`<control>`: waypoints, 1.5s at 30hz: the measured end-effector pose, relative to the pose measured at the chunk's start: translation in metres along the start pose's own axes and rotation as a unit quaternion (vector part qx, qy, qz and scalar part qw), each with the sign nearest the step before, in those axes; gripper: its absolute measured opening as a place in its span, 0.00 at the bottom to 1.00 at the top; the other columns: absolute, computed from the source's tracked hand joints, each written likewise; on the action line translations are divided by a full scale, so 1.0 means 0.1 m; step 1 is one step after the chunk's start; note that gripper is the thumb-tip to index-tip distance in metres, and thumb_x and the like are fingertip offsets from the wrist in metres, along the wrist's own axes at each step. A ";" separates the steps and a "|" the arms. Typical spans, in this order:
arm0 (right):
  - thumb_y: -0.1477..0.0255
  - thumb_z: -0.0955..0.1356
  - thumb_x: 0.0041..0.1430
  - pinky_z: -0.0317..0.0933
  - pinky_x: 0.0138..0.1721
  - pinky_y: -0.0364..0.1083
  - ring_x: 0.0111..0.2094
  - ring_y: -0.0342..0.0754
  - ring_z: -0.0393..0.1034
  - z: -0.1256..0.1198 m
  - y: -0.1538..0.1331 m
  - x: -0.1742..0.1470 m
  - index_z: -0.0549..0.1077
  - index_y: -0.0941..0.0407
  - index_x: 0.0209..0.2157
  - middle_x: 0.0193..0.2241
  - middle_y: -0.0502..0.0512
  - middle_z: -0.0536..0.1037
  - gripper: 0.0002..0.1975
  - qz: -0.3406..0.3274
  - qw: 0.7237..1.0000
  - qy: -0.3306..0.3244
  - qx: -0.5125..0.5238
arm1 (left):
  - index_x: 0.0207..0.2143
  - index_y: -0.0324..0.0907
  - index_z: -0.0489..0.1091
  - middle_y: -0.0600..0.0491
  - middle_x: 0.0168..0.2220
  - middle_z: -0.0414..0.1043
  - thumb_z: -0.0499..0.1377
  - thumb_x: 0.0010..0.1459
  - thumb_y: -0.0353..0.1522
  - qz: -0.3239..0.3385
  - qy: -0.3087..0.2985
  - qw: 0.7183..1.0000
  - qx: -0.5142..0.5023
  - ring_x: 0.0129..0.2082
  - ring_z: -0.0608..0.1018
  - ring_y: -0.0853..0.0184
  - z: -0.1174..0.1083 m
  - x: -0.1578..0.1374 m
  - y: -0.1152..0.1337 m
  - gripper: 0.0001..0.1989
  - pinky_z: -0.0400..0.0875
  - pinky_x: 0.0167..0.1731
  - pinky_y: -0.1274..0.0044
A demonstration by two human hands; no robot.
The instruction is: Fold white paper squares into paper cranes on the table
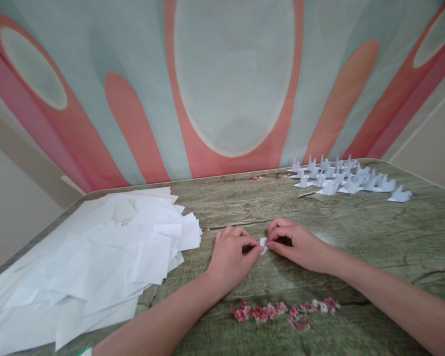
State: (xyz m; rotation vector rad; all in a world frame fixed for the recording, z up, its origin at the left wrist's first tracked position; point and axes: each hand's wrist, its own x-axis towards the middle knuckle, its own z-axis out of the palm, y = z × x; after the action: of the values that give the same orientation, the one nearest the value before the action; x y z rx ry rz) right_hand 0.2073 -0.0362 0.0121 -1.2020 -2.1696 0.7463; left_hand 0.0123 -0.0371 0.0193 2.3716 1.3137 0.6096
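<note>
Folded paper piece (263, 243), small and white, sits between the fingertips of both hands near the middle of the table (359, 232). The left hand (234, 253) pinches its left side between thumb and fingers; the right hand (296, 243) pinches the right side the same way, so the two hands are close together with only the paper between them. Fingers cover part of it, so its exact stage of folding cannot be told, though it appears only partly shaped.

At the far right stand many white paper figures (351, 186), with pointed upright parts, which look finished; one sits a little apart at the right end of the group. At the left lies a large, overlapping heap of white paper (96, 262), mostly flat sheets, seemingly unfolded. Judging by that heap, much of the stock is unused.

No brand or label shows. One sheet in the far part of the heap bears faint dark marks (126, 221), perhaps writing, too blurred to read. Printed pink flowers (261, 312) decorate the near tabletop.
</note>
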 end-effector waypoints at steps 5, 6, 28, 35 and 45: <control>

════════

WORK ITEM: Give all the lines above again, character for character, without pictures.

REPLY TO THE EXERCISE:
`<control>`: waypoints, 1.5s at 30hz: the measured end-effector pose, relative to the pose measured at the chunk's start: translation in metres along the start pose's own axes and rotation as a unit quaternion (vector part qx, qy, qz and scalar part qw), each with the sign nearest the step before, in those axes; gripper: its absolute measured opening as a place in its span, 0.00 at the bottom to 1.00 at the top; the other columns: absolute, computed from the source's tracked hand joints, each written likewise; on the action line translations are divided by a full scale, so 1.0 means 0.1 m; step 1 is one step after the chunk's start; note that gripper is the thumb-tip to index-tip distance in metres, and thumb_x and the like are fingertip offsets from the wrist in metres, along the wrist's own axes at each step. A ";" separates the steps and a "|" the arms. Typical spans, in this order:
arm0 (right):
  - thumb_y: -0.1477..0.0255
  - thumb_z: -0.0955..0.1356
  - thumb_x: 0.0041..0.1430
  - pinky_z: -0.0317..0.0933
  - pinky_x: 0.0138..0.1721
  - pinky_y: -0.0364..0.1083
  - ring_x: 0.0111..0.2094
  - ring_y: -0.0342..0.0754
  - ring_z: -0.0393..0.1034
  - z: -0.1256..0.1198 m
  - y: -0.1538..0.1331 m
  - x: -0.1742..0.1470 m
  - index_z: -0.0549..0.1077
  - index_y: -0.0941..0.0407
  - index_x: 0.0209..0.2157
  - middle_x: 0.0193..0.2241
  - middle_y: -0.0502..0.0512
  - middle_z: -0.0536..0.1037
  - gripper: 0.0002..0.1975
  - qz: -0.3406..0.3274
  - qw: 0.7237..1.0000
  - qy: -0.3306..0.3244
  - qx: -0.5125..0.5238
arm1 (left):
  - index_x: 0.0207..0.2143
  - index_y: -0.0324..0.0907
  - index_z: -0.0489..0.1091
  - middle_y: -0.0600..0.0491
  - middle_x: 0.0168..0.2220
  - middle_z: -0.0414..0.1043
  - thumb_z: -0.0499..0.1377
  - thumb_x: 0.0010..0.1459
  - thumb_y: -0.0353..0.1522
  - qz: -0.3239..0.3385
  - qy: -0.3087..0.2985
  - qw: 0.7183..1.0000
  - qx: -0.5142..0.5023
  - ring_x: 0.0129..0.2082
  - ring_z: -0.0608..0.1018
  - ring_y: -0.0853..0.0184
  - z: -0.1174..0.1083 m
  - x: -0.1578..0.1374 m
  - y: -0.1152..0.1337 m
  - gripper: 0.0001..0.1989
  - pinky_z: -0.0400..0.0875
  - pinky_x: 0.0167..0.1731
  - pinky_y: -0.1274..0.0044
A demonstration by two human hands; no robot.
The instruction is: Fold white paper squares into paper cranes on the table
State: (xyz m; rotation vector rad; all in a world frame fixed for the recording, z up, its origin at the left wrist's first tracked position; point and axes: each hand's wrist, its own x-axis towards the middle knuckle, its own z-axis out of the palm, y = z × x; after the action: of the values that give the same orientation, the one nearest the value before the action; x y z rx ry rz) right_hand 0.2073 -0.0362 0.0121 -1.2020 -2.1696 0.7463; left_hand 0.0123 -0.0371 0.0193 2.3716 1.3137 0.6096
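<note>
Folded paper piece (263, 243), small and white, sits between the fingertips of both hands near the middle of the table (359, 232). The left hand (234, 253) pinches its left side between thumb and fingers; the right hand (296, 243) pinches the right side the same way, so the two hands are close together with only the paper between them. Fingers cover part of it, so its exact stage of folding cannot be told, though it appears only partly shaped.

At the far right stand many white paper figures (351, 186), with pointed upright parts, which look finished; one sits a little apart at the right end of the group. At the left lies a large, overlapping heap of white paper (96, 262), mostly flat sheets, seemingly unfolded. Judging by that heap, much of the stock is unused.

No brand or label shows. One sheet in the far part of the heap bears faint dark marks (126, 221), perhaps writing, too blurred to read. Printed pink flowers (261, 312) decorate the near tabletop.
</note>
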 end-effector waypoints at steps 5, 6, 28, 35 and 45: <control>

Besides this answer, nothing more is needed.